What to produce → The whole listing needs to be restated word for word.
---- Extracted information
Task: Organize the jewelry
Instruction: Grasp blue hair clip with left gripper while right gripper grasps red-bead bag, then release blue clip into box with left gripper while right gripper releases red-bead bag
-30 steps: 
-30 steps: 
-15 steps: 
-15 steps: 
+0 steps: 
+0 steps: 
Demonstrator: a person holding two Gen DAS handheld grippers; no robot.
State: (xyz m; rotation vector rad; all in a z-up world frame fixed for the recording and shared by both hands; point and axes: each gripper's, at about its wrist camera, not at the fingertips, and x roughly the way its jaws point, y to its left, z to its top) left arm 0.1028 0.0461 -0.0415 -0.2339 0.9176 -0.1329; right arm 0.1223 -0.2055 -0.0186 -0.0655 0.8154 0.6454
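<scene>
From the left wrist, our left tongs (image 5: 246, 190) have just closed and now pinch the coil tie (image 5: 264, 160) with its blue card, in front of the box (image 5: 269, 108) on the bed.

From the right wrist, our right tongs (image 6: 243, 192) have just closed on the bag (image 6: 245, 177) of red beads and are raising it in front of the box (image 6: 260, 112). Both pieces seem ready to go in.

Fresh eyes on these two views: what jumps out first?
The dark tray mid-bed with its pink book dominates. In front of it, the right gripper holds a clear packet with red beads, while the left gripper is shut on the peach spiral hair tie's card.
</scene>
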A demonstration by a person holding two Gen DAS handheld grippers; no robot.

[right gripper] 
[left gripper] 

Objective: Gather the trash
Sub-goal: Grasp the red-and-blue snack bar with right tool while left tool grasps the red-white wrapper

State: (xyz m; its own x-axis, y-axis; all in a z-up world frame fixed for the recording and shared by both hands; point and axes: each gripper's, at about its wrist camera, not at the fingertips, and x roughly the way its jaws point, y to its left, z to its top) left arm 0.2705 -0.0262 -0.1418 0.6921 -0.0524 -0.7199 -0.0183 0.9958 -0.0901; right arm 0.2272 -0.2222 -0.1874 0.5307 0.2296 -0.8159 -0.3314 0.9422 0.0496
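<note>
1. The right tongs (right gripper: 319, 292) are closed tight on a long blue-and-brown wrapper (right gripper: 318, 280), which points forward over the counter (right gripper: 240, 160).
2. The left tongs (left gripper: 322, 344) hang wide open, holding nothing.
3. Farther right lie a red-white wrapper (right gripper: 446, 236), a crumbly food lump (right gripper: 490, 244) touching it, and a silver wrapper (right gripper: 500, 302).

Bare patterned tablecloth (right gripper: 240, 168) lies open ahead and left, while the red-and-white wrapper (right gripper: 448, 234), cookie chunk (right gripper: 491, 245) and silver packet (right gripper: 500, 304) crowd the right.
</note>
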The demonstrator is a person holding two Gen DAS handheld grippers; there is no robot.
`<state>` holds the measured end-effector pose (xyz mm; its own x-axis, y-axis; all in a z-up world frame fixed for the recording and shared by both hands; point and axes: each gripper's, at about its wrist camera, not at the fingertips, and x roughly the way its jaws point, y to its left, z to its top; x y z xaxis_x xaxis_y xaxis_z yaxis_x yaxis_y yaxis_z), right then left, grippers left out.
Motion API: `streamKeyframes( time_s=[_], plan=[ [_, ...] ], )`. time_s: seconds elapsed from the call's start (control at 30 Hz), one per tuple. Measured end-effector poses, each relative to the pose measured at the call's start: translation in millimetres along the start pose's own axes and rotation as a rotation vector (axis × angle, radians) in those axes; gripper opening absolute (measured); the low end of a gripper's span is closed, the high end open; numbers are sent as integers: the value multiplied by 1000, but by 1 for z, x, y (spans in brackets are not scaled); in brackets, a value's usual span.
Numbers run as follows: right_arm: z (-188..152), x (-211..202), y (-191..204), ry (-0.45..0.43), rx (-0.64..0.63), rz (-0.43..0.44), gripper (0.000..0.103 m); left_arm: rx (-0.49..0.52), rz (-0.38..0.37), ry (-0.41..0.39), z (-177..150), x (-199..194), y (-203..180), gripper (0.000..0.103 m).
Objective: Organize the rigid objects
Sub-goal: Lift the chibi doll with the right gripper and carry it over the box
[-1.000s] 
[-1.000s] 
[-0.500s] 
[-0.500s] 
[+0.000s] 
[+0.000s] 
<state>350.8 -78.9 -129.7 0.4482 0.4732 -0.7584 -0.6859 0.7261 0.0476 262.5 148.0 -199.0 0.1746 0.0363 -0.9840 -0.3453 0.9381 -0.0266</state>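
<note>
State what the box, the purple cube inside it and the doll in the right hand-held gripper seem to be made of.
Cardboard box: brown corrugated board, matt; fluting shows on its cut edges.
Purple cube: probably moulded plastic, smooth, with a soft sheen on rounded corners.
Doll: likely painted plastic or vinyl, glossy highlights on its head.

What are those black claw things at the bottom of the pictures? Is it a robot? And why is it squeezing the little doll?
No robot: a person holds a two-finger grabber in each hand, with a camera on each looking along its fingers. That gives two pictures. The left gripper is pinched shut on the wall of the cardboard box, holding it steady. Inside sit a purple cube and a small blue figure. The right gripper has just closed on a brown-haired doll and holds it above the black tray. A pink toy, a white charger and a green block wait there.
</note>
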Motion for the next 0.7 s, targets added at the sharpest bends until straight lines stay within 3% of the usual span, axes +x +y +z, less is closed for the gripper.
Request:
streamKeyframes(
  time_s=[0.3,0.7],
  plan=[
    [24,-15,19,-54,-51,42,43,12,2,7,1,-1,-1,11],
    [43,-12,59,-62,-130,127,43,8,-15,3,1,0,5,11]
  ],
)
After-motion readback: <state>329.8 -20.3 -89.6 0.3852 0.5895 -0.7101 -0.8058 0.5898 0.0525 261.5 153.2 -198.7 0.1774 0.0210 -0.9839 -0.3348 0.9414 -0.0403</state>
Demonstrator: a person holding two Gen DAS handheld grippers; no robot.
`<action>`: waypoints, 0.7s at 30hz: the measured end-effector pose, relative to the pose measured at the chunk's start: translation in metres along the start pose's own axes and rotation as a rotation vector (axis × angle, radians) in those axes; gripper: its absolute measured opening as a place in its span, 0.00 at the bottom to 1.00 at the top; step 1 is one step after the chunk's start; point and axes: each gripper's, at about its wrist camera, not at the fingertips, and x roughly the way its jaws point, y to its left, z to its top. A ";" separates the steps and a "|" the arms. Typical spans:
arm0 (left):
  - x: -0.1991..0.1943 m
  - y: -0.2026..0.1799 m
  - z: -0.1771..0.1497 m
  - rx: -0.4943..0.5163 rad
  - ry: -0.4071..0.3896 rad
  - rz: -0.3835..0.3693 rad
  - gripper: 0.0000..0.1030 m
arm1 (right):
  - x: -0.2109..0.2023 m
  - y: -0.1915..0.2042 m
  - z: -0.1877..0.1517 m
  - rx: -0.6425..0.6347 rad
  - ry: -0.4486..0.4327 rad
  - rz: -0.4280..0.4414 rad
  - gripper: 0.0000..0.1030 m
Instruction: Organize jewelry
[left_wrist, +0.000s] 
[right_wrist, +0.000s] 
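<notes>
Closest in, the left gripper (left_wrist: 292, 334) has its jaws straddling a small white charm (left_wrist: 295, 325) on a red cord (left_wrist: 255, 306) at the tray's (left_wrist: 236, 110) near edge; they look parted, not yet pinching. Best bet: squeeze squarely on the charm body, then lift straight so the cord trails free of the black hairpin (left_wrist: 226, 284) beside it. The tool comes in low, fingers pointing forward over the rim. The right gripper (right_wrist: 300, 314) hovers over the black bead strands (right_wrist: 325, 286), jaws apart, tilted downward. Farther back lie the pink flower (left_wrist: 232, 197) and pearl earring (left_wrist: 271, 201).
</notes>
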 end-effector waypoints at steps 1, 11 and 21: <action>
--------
Final answer →
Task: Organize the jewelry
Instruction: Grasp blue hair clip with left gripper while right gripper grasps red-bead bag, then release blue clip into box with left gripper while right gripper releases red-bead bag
-30 steps: 
-30 steps: 
-15 steps: 
-15 steps: 
+0 steps: 
+0 steps: 
Demonstrator: a person holding two Gen DAS handheld grippers; no robot.
State: (xyz m; rotation vector rad; all in a z-up world frame fixed for the recording and shared by both hands; point and axes: each gripper's, at about its wrist camera, not at the fingertips, and x roughly the way its jaws point, y to its left, z to its top) left arm 0.1028 0.0461 -0.0415 -0.2339 0.9176 -0.1329; right arm 0.1223 -0.2055 -0.0186 -0.0655 0.8154 0.6454
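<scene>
From the left wrist, our left tongs (image 5: 246, 190) have just closed and now pinch the coil tie (image 5: 264, 160) with its blue card, in front of the box (image 5: 269, 108) on the bed.

From the right wrist, our right tongs (image 6: 243, 192) have just closed on the bag (image 6: 245, 177) of red beads and are raising it in front of the box (image 6: 260, 112). Both pieces seem ready to go in.

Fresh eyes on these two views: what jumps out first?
The dark tray mid-bed with its pink book dominates. In front of it, the right gripper holds a clear packet with red beads, while the left gripper is shut on the peach spiral hair tie's card.
</scene>
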A demonstration by a person holding two Gen DAS handheld grippers; no robot.

[right gripper] 
[left gripper] 

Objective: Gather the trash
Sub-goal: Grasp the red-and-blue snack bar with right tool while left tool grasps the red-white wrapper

State: (xyz m; its own x-axis, y-axis; all in a z-up world frame fixed for the recording and shared by both hands; point and axes: each gripper's, at about its wrist camera, not at the fingertips, and x roughly the way its jaws point, y to its left, z to its top) left arm 0.2705 -0.0262 -0.1418 0.6921 -0.0524 -0.7199 -0.0183 0.9958 -0.0901; right arm 0.2272 -0.2222 -0.1874 0.5307 0.2296 -0.8159 -0.3314 0.9422 0.0496
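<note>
1. The right tongs (right gripper: 319, 292) are closed tight on a long blue-and-brown wrapper (right gripper: 318, 280), which points forward over the counter (right gripper: 240, 160).
2. The left tongs (left gripper: 322, 344) hang wide open, holding nothing.
3. Farther right lie a red-white wrapper (right gripper: 446, 236), a crumbly food lump (right gripper: 490, 244) touching it, and a silver wrapper (right gripper: 500, 302).

Bare patterned tablecloth (right gripper: 240, 168) lies open ahead and left, while the red-and-white wrapper (right gripper: 448, 234), cookie chunk (right gripper: 491, 245) and silver packet (right gripper: 500, 304) crowd the right.
</note>
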The demonstrator is a person holding two Gen DAS handheld grippers; there is no robot.
`<state>` holds the measured end-effector pose (xyz mm; its own x-axis, y-axis; all in a z-up world frame fixed for the recording and shared by both hands; point and axes: each gripper's, at about its wrist camera, not at the fingertips, and x roughly the way its jaws point, y to its left, z to its top; x y z xaxis_x xaxis_y xaxis_z yaxis_x yaxis_y yaxis_z), right then left, grippers left out.
Motion API: `streamKeyframes( time_s=[_], plan=[ [_, ...] ], )`. time_s: seconds elapsed from the call's start (control at 30 Hz), one per tuple. Measured end-effector poses, each relative to the pose measured at the call's start: translation in millimetres along the start pose's own axes and rotation as a rotation vector (axis × angle, radians) in those axes; gripper opening absolute (measured); the low end of a gripper's span is closed, the high end open; numbers are sent as integers: the value multiplied by 1000, but by 1 for z, x, y (spans in brackets are not scaled); in brackets, a value's usual span.
Numbers run as follows: right_arm: z (-188..152), x (-211..202), y (-191..204), ry (-0.45..0.43), rx (-0.64..0.63), rz (-0.43..0.44), gripper (0.000..0.103 m); left_arm: rx (-0.49..0.52), rz (-0.38..0.37), ry (-0.41..0.39), z (-177..150), x (-199..194), y (-203..180), gripper (0.000..0.103 m).
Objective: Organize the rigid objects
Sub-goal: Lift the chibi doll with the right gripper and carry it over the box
[-1.000s] 
[-1.000s] 
[-0.500s] 
[-0.500s] 
[+0.000s] 
[+0.000s] 
<state>350.8 -78.9 -129.7 0.4482 0.4732 -0.7584 -0.6859 0.7261 0.0476 262.5 148.0 -199.0 0.1746 0.0363 -0.9840 -0.3453 0.9381 -0.0266</state>
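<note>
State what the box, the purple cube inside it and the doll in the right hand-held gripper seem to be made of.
Cardboard box: brown corrugated board, matt; fluting shows on its cut edges.
Purple cube: probably moulded plastic, smooth, with a soft sheen on rounded corners.
Doll: likely painted plastic or vinyl, glossy highlights on its head.

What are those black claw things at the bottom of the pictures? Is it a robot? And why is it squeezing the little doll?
No robot: a person holds a two-finger grabber in each hand, with a camera on each looking along its fingers. That gives two pictures. The left gripper is pinched shut on the wall of the cardboard box, holding it steady. Inside sit a purple cube and a small blue figure. The right gripper has just closed on a brown-haired doll and holds it above the black tray. A pink toy, a white charger and a green block wait there.
</note>
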Motion for the next 0.7 s, targets added at the sharpest bends until straight lines stay within 3% of the usual span, axes +x +y +z, less is closed for the gripper.
Request:
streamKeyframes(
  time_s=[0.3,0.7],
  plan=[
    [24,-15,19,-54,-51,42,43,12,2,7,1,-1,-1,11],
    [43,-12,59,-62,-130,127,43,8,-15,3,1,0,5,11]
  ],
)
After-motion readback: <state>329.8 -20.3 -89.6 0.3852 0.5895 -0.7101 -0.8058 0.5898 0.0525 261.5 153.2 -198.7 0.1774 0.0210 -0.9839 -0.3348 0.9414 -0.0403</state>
Demonstrator: a person holding two Gen DAS handheld grippers; no robot.
`<action>`: waypoints, 0.7s at 30hz: the measured end-effector pose, relative to the pose measured at the chunk's start: translation in metres along the start pose's own axes and rotation as a rotation vector (axis × angle, radians) in those axes; gripper: its absolute measured opening as a place in its span, 0.00 at the bottom to 1.00 at the top; step 1 is one step after the chunk's start; point and axes: each gripper's, at about its wrist camera, not at the fingertips, and x roughly the way its jaws point, y to its left, z to its top. A ";" separates the steps and a "|" the arms. Typical spans:
arm0 (left):
  - x: -0.1991..0.1943 m
  - y: -0.2026..0.1799 m
  - z: -0.1771..0.1497 m
  - rx: -0.4943..0.5163 rad
  - ry: -0.4071..0.3896 rad
  - rz: -0.3835..0.3693 rad
  - gripper: 0.0000..0.1030 m
arm1 (right):
  - x: -0.2109..0.2023 m
  - y: -0.1915..0.2042 m
  - z: -0.1877..0.1517 m
  - rx: -0.6425..0.6347 rad
  - ry: -0.4486..0.4327 rad
  - rz: -0.4280..0.4414 rad
  - gripper: 0.0000..0.1030 m
Instruction: Organize jewelry
[left_wrist, +0.000s] 
[right_wrist, +0.000s] 
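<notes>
Closest in, the left gripper (left_wrist: 292, 334) has its jaws straddling a small white charm (left_wrist: 295, 325) on a red cord (left_wrist: 255, 306) at the tray's (left_wrist: 236, 110) near edge; they look parted, not yet pinching. Best bet: squeeze squarely on the charm body, then lift straight so the cord trails free of the black hairpin (left_wrist: 226, 284) beside it. The tool comes in low, fingers pointing forward over the rim. The right gripper (right_wrist: 300, 314) hovers over the black bead strands (right_wrist: 325, 286), jaws apart, tilted downward. Farther back lie the pink flower (left_wrist: 232, 197) and pearl earring (left_wrist: 271, 201).
</notes>
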 end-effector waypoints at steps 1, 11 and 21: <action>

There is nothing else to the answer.